Human vodka bag Chelsea Handler has spit out a lot of shit about the Falcor/Lamb Chop hybrid that is LeAnn Rimes, but the latter decided to be the bigger person by going on the former’s show. And by “bigger person” I mean that LeAnn is a fame whore in the truest sense of the phrase and will gladly look past someone’s obvious hate for her if there’s a TV camera involved.
LeAnn said that all the shit Chelsea talked about her actually helped her through her divorce, because she was able to laugh at Chelsea laughing at her. Uh huh. There’s dick pull #1 from LeAnn. Dick pull #2 came when LeAnn said her skinny ass body happened naturally. LeAnn was a fat kid and as she grew up the fat magically melted off revealing the grown up skeleton of a War Hose underneath. Uh huh.

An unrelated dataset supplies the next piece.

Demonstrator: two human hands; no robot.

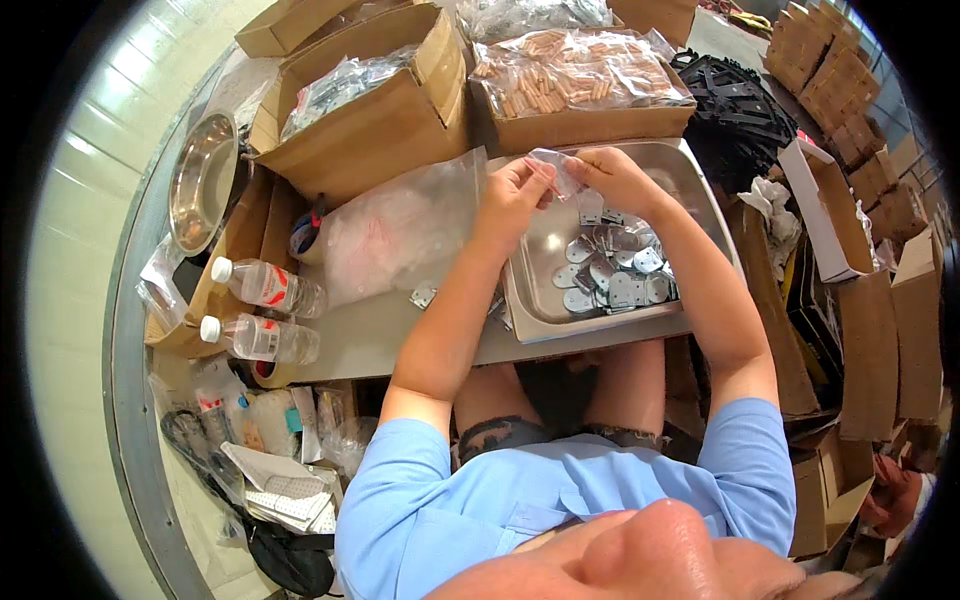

Finally, dick pull #3 came when LeAnn admitted to calling the paps once in a while, but says that they mostly just show up by themselves and it’s a thorn in her bony side:
LR: They just follow us everywhere. It’s quite annoying. Yes. I get annoyed with myself, to be honest.
CH: That’s good to hear. That’s refreshing. People want to know that. Now do you know when you’re getting your photograph taken. Some people would say that you set the photographs up. Some girls do that. Have you ever done that?
LR: I have actually set a photograph up to get people to leave me alone. Once the photographs are taken then they’re done. It’s not something that you go do often….. The really really freaky things… Like we’ll set photographs up for our wedding so we know everything’s taken care of and it’s going to be done the way we want to do it.
CH: Like pictures don’t get out that you don’t want to get out. Private photos. This is a good lesson in paparazzi.
LR: True. But yeah, certain ones where I’m like picking a wedgie out of my butt in a bathing suit. I definitely didn’t set that up.
If only this bitch could pull her eyelids out of the squint position to clearly see all of us rolling our eyes at this. Like any of us are buying this shit. I mean, somewhere there’s a crumpled up piece of paper in a paparazzo’s pocket that has GPS coordinates written on it over a note that reads: “At exactly 14:00, I will pick a wedgie out of my butt in a bathing suit. Get that in hi-res. It will be perfect for The National Enquirer’s annual Beach Bloopers cover.”